- [WHAT YOU NEED TO DO]
For the data that follows, return each line unchanged and drop the pictures.

- [INFORMATION PROVIDED]

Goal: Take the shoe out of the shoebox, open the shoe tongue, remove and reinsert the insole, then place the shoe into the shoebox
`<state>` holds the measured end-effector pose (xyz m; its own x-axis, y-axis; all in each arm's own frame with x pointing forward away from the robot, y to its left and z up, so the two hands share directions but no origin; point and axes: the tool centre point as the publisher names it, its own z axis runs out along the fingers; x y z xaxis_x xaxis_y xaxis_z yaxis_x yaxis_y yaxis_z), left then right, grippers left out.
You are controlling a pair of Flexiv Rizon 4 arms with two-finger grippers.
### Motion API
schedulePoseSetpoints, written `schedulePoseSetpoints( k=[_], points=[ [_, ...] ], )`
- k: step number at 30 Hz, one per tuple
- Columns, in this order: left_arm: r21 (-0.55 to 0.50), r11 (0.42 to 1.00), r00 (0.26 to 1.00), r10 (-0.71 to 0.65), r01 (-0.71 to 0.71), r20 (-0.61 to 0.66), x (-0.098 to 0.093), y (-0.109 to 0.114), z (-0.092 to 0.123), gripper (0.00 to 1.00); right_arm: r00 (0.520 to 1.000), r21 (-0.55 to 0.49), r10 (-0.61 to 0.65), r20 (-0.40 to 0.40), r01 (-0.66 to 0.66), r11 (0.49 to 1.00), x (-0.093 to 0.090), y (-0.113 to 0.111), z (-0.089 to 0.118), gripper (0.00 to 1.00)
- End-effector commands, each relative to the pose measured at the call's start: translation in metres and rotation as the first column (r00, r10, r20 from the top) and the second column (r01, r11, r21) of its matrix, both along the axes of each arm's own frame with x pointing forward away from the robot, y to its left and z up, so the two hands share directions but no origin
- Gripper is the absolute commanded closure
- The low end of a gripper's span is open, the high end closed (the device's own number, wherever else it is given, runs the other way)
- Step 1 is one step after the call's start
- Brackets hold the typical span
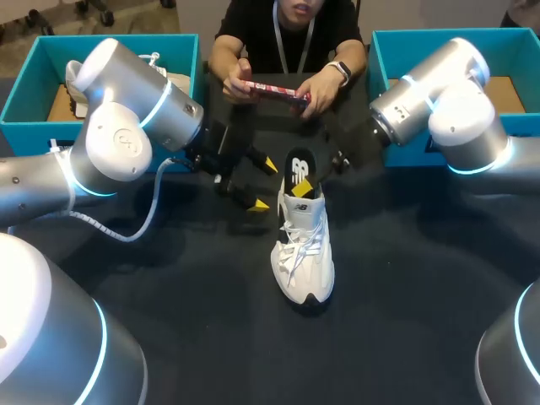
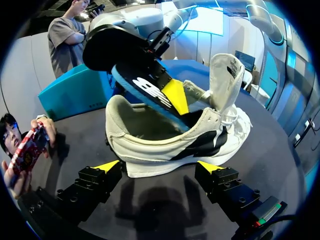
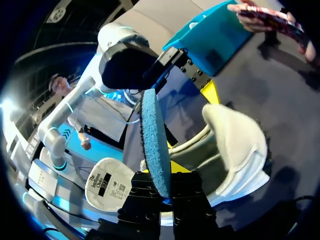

- [EXERCISE OUTPUT]
Goal: Take the shoe out of the shoebox, open the shoe tongue, remove and reinsert the insole, then place the shoe into the shoebox
`<state>` holds the measured end-effector pose (xyz m; its own x-axis, y-axis; all in each arm's own frame with x pointing forward away from the robot, y to its left and z up, so the two hands share directions but no origin; point and axes: the tool centre point as the publisher names it, its own z axis runs out along the fingers; x y z xaxis_x xaxis_y xaxis_z yaxis_x yaxis_y yaxis_z), left then right, grippers left out.
You are controlling a pair of Flexiv Rizon 4 arms with two-finger grippers.
### Motion API
schedulePoseSetpoints, written `schedulePoseSetpoints( k=[_], points=[ [_, ...] ], )`
- k: step number at 30 Hz, one per tuple
- Columns, in this order: left_arm: r21 (-0.55 to 0.50), r11 (0.42 to 1.00), r00 (0.26 to 1.00), r10 (-0.71 to 0.65), r01 (-0.71 to 0.71), r20 (-0.61 to 0.66), x (-0.098 to 0.093), y (-0.109 to 0.114), z (-0.092 to 0.123), gripper (0.00 to 1.00); right_arm: r00 (0.520 to 1.000), r21 (-0.55 to 0.49), r10 (-0.61 to 0.65), r20 (-0.40 to 0.40), r01 (-0.66 to 0.66), r11 (0.49 to 1.00), x (-0.093 to 0.090), y (-0.113 to 0.111), z (-0.089 to 0.118), gripper (0.00 to 1.00)
- End-effector commands, each relative to the pose measured at the call's start: translation in metres and rotation as the first column (r00, r10, r20 from the top) and the second column (r01, r11, r21) of its matrix, both along the axes of each arm's own frame with x pointing forward away from the robot, y to its left and z up, so the two hands share directions but no origin
- Gripper is the absolute commanded closure
- The low end of a gripper's span is open, the high end closed (the device's own number, wherever else it is given, runs the other way)
- Step 1 is one step after the call's start
- Brackets hold the typical span

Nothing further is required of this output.